Com a caneta na mão…

Outro dia, estava pensando em como uma caneta pode transformar o mundo! Uma caneta pode trazer felicidade para quem está inspirado, pode sentenciar uma ação judicial, pode fazer pessoas se casarem, etc. Quem tem o poder da caneta tem tudo.

A melhor maneira de ter a caneta na mão é poder escrever aquilo que estamos pensando. Quando estou para baixo, gosto de pegar um caderninho e, simplesmente, escrever. É como se tudo o que está me fazendo mal saísse através daquela tinta. É uma sensação de liberdade!

Além da caneta, também é gostoso pegar um pouco de tinta e pintar alguma coisa. Pode ser uma tela ou, apenas, um desenho com tinta guache. Vale também pegar uma caixa de lápis de cor e pintar um desenho bem bonito. É deixar a imaginação fluir.

Quantas pessoas costumam rabiscar no papel coisas malucas enquanto estão, por exemplo, ao telefone? Dizem que isso também é uma maneira de relaxar durante uma conversa difícil. Hum, me lembrei daqueles jardins japoneses que pessoas importantes têm em suas mesas de escritório. Quantas coisas não saíram dali, hein?

Quando eu era criança (e também adulta), eu costumava colecionar canetas e lapiseiras. Felicidade era quando os meus pais me davam uma caneta de 12 cores para levar para a escola! E aqueles estojos cheios de botões onde saíam a cola, a régua, a lapiseira? Bons tempos aqueles! Eram tempos em que não nos preocupávamos com nada, mas apenas com qual caneta levaríamos para a escola no dia seguinte!

Aí, a gente cresce e acabamos por ficar com apenas uma caneta preta ou azul em cima das mesas de nossos escritórios.

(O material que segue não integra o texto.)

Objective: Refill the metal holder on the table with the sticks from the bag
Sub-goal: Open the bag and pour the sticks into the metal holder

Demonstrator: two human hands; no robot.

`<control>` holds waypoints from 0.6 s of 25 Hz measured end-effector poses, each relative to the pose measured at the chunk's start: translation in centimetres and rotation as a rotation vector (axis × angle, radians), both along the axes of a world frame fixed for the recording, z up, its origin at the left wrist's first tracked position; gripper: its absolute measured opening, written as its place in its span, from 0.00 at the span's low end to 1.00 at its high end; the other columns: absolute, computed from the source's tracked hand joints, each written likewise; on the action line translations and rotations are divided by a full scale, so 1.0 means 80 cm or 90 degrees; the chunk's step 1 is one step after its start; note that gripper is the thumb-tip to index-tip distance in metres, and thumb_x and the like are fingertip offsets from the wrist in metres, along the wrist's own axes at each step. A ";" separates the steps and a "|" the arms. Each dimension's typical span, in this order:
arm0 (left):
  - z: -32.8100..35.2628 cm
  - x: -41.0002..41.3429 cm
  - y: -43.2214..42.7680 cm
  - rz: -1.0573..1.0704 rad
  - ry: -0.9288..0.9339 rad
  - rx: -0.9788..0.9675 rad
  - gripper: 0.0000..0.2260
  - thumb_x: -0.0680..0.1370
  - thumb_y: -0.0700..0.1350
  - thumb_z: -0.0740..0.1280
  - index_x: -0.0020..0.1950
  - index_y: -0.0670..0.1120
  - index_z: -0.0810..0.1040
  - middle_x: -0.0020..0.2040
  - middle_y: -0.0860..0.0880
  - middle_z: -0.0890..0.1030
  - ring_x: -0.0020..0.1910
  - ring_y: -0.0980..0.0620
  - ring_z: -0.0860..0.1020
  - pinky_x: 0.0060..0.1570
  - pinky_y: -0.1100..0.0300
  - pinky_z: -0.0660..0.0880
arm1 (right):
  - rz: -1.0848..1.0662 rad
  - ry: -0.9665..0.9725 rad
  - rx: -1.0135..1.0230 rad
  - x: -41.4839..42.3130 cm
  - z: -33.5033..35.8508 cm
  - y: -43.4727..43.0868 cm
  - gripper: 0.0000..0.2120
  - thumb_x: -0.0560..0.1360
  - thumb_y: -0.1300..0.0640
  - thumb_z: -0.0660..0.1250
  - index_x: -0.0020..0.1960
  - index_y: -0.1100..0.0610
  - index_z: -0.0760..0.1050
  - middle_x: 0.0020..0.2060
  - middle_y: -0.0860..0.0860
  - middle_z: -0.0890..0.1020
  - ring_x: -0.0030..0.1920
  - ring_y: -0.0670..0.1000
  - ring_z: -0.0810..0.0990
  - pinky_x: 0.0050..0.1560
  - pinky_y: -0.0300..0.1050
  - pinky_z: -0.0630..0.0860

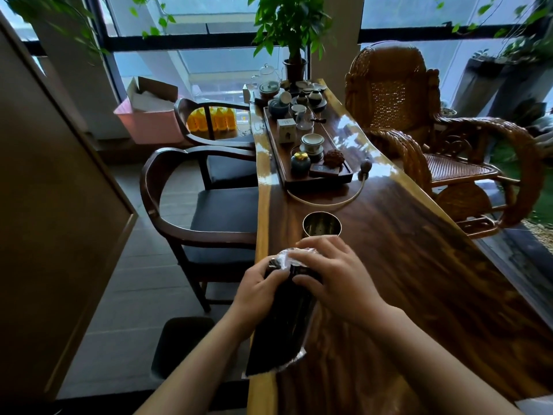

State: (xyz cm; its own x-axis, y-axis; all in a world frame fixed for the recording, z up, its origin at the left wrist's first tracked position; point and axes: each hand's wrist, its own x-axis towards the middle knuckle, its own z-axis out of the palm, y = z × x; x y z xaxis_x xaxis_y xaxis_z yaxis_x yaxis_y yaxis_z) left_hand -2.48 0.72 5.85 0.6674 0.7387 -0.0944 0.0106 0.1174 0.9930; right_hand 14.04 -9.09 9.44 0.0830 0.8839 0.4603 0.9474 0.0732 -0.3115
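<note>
A clear plastic bag (279,327) packed with dark sticks lies lengthwise at the near left edge of the wooden table (419,265). My left hand (257,290) grips the bag's upper left side. My right hand (332,272) is closed over the crumpled open top of the bag. Just beyond my hands stands the round metal holder (321,224), upright, its mouth open; its lower part is hidden behind my right hand. No stick is outside the bag.
A long wooden tea tray (317,179) with cups, jars and a teapot fills the far half of the table. A white tube (329,202) curves between tray and holder. Dark chairs (206,217) stand at the left, a wicker chair (419,121) at the right.
</note>
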 end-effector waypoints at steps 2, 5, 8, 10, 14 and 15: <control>0.006 -0.004 0.004 -0.062 -0.025 -0.070 0.10 0.78 0.48 0.66 0.56 0.48 0.83 0.49 0.44 0.86 0.47 0.46 0.84 0.45 0.56 0.81 | 0.050 0.035 -0.028 -0.005 0.000 0.001 0.21 0.75 0.44 0.69 0.66 0.47 0.77 0.61 0.45 0.80 0.63 0.50 0.76 0.59 0.48 0.75; 0.016 -0.003 0.005 -0.108 -0.031 -0.082 0.11 0.75 0.48 0.67 0.52 0.44 0.84 0.46 0.45 0.85 0.45 0.47 0.83 0.44 0.59 0.81 | 0.019 0.131 0.025 -0.017 -0.001 0.002 0.18 0.74 0.43 0.68 0.61 0.48 0.80 0.54 0.44 0.83 0.56 0.48 0.79 0.52 0.52 0.78; 0.020 -0.008 0.008 -0.145 -0.027 -0.081 0.15 0.75 0.48 0.65 0.54 0.41 0.84 0.49 0.43 0.86 0.49 0.45 0.84 0.48 0.58 0.81 | 0.011 0.303 -0.006 -0.023 0.001 0.005 0.14 0.71 0.41 0.72 0.52 0.46 0.82 0.46 0.42 0.84 0.48 0.43 0.81 0.47 0.47 0.79; 0.019 -0.016 0.013 -0.173 -0.001 -0.084 0.17 0.76 0.49 0.64 0.55 0.36 0.81 0.50 0.41 0.84 0.49 0.42 0.82 0.50 0.53 0.79 | 0.049 0.456 -0.118 -0.017 0.006 0.009 0.11 0.69 0.45 0.77 0.48 0.46 0.82 0.42 0.43 0.84 0.42 0.42 0.82 0.42 0.40 0.79; 0.022 -0.032 0.022 -0.232 0.059 -0.096 0.14 0.76 0.52 0.67 0.50 0.42 0.82 0.45 0.45 0.82 0.44 0.47 0.79 0.47 0.55 0.76 | 0.069 0.683 -0.152 0.004 0.010 0.012 0.05 0.74 0.57 0.75 0.41 0.50 0.83 0.33 0.48 0.84 0.35 0.44 0.81 0.37 0.36 0.76; 0.025 -0.032 0.021 -0.236 0.072 -0.087 0.15 0.76 0.53 0.68 0.51 0.43 0.83 0.47 0.45 0.83 0.45 0.46 0.80 0.49 0.54 0.76 | 0.038 0.679 -0.138 0.006 0.009 0.012 0.06 0.75 0.57 0.74 0.40 0.49 0.83 0.31 0.48 0.83 0.33 0.43 0.80 0.36 0.36 0.76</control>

É com ela que o nosso trabalho é realizado. Que caneta importante, não é verdade? Ninguém se importa com o modelo ou com a marca dela, mas apenas com o que sairá daquela tinta que, muitas vezes, está falhando.

Ah, mas eu gosto mesmo é de escrever coisas aleatórias em um papel, mesmo que ninguém irá ler o que estiver ali. O que realmente importa é tirar as ideias do pensamento e colocá-las no papel. Quantas coisas boas já foram escritas e ninguém leu! Será que elas dariam um livro? Posso dizer que sim e que pena que muita coisa se perdeu com o tempo.